▶ **Task details**
Filter out every line below that lacks "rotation", and copy the rest.

Entries taken from a collection:
[Start of section]

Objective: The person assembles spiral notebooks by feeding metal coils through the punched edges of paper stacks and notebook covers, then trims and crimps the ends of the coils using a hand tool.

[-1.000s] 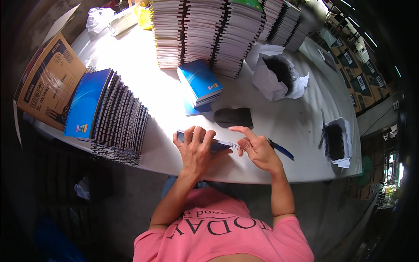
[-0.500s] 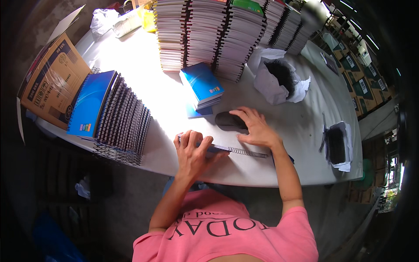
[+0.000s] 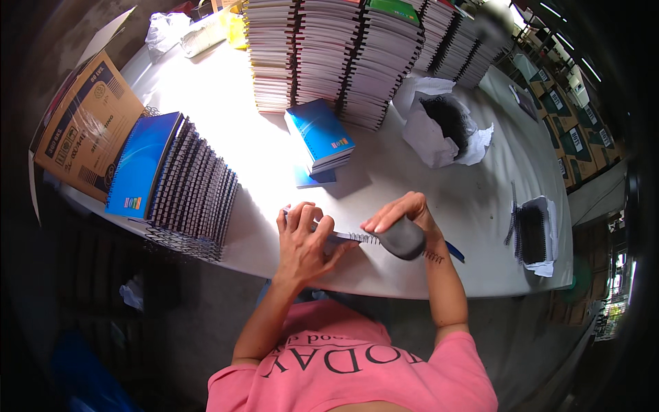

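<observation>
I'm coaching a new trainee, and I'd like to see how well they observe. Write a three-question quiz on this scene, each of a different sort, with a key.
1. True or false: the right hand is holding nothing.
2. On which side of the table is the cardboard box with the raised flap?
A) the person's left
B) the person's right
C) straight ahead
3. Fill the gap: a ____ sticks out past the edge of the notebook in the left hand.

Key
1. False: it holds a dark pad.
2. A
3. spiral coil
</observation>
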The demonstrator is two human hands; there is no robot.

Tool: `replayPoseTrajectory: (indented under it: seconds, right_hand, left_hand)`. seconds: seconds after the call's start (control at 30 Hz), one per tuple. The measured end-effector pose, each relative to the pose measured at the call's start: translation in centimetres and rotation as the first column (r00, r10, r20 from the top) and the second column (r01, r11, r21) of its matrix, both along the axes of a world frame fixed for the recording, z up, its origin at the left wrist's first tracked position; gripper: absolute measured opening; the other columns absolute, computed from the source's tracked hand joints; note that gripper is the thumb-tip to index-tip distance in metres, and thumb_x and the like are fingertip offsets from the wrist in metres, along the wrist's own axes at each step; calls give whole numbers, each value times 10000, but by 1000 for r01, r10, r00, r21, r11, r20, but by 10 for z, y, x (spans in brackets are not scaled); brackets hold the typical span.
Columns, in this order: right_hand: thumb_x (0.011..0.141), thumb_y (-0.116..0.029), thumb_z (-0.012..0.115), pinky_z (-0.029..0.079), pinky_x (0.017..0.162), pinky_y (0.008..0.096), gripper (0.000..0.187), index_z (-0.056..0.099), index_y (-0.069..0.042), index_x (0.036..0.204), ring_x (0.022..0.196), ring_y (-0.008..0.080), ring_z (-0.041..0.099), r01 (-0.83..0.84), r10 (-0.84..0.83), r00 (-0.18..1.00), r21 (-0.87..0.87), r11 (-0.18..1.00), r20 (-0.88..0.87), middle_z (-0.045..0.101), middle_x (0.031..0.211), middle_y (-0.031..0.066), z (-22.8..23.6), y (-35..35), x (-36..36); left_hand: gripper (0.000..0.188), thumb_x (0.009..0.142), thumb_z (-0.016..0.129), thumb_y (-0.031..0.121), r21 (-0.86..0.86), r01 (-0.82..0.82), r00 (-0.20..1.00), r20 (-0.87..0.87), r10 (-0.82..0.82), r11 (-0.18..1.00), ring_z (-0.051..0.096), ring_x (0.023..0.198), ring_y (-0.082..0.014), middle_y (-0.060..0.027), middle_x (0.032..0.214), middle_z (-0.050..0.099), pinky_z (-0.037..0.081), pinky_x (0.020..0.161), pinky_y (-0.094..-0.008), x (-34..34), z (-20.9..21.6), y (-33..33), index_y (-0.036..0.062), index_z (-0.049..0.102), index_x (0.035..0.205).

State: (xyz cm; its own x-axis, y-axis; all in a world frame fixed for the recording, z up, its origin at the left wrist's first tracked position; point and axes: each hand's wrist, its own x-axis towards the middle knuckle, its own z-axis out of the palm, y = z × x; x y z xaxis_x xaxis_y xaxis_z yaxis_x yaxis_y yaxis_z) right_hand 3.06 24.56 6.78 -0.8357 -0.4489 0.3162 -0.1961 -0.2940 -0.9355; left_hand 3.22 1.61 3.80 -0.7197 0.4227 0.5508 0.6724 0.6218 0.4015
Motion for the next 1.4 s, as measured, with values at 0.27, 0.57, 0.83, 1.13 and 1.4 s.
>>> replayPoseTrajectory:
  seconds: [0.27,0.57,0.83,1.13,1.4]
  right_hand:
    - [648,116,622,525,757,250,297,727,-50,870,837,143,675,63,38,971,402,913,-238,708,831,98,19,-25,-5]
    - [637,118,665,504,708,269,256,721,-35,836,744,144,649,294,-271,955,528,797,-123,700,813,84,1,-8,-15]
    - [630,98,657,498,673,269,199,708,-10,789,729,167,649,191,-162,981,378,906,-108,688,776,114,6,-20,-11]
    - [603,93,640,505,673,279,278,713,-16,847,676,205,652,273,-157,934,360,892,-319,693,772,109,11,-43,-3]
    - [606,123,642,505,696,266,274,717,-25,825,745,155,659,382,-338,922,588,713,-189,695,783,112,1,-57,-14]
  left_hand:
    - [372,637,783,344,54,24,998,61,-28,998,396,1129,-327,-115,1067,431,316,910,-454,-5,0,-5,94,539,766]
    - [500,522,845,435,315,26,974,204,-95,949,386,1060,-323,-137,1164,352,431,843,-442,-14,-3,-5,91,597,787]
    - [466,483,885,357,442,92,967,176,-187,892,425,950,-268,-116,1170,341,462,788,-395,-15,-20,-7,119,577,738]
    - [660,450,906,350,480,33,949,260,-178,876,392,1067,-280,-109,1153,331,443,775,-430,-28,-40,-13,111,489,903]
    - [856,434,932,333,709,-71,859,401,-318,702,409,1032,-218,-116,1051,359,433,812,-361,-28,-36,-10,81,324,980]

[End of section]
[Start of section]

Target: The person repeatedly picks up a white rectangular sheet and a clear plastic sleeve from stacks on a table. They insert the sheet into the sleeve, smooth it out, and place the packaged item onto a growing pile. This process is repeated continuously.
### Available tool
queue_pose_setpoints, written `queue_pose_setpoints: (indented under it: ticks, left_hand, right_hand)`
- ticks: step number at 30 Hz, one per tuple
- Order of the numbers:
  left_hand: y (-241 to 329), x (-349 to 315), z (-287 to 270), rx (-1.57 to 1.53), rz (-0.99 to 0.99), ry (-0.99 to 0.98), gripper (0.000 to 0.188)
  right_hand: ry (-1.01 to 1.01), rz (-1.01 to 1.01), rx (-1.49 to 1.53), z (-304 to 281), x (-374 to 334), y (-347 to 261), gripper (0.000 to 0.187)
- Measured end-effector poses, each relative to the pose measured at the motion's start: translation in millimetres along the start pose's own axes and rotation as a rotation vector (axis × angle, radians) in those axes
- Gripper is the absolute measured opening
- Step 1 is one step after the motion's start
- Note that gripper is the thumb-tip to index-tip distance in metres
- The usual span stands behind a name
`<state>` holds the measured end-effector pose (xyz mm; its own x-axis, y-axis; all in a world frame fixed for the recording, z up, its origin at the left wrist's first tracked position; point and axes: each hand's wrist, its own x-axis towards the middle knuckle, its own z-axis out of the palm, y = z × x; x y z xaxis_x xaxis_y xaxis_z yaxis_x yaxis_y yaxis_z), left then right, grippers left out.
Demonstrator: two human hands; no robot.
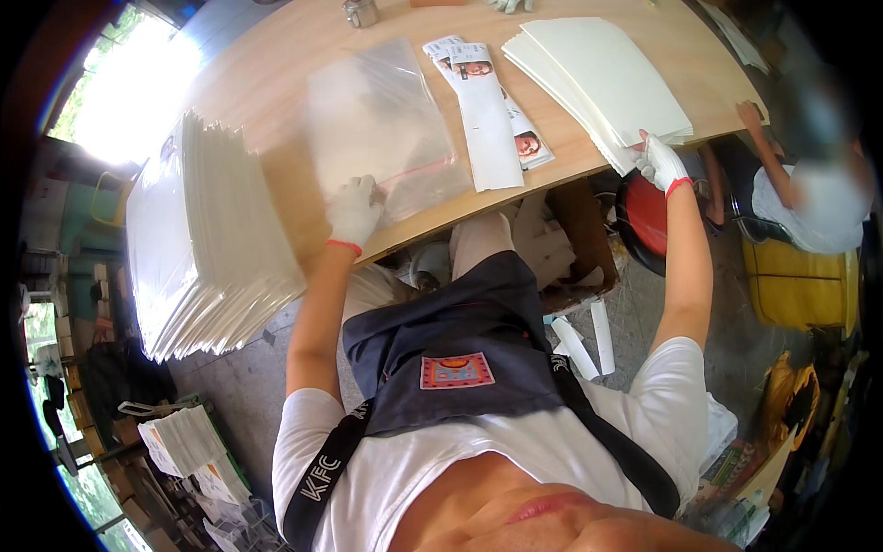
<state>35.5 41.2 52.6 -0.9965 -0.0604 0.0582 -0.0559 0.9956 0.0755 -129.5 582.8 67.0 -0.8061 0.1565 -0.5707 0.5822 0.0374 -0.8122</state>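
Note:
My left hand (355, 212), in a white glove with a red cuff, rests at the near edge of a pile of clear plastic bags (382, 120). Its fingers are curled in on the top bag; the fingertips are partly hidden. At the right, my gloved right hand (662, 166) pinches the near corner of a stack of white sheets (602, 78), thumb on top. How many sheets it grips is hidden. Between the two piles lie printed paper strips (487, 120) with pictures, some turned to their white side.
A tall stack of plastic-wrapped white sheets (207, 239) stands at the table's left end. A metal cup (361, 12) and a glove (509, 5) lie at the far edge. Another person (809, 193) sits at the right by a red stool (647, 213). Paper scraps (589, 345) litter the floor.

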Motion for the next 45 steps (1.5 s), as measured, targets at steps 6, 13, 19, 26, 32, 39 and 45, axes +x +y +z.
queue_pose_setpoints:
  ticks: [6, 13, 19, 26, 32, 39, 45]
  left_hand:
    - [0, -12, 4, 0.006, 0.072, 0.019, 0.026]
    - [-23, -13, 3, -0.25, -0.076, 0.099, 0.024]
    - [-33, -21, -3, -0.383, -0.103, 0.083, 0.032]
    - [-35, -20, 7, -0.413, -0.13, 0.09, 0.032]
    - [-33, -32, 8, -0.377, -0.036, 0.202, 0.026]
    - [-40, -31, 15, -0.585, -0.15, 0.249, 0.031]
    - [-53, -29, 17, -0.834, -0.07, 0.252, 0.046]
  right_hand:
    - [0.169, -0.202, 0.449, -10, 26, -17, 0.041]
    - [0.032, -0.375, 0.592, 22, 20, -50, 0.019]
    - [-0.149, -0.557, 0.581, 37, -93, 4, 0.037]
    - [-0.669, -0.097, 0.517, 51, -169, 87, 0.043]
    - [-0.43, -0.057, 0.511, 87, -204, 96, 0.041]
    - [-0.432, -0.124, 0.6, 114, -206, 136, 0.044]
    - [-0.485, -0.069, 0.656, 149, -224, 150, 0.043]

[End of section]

▶ **Worked solution**
Tool: `replayPoseTrajectory: (indented under it: seconds, right_hand, left_hand)`. seconds: seconds after the call's start (control at 30 Hz), one per tuple. The measured end-effector pose, each relative to the pose measured at the call's start: translation in centimetres and rotation as the first column (r00, r10, r20 from the top) and the second column (r01, r11, r21) of its matrix, both along the axes of a world frame fixed for the recording, z up, its origin at the left wrist's first tracked position; gripper: absolute measured opening; the other columns absolute, computed from the source's tracked hand joints; note that gripper is the thumb-tip to index-tip distance in metres, and thumb_x and the like are fingertip offsets from the wrist in metres, along the wrist's own axes at each step; calls give whole numbers, each value times 10000, but by 1000 for r01, r10, r00, r21, r11, r20, but by 10 for z, y, x (spans in brackets are not scaled); brackets hold the typical span.
- Measured end-effector poses, each relative to the pose measured at the motion's start: translation in millimetres along the start pose's own axes and rotation as a rotation vector (axis × angle, radians) in those axes

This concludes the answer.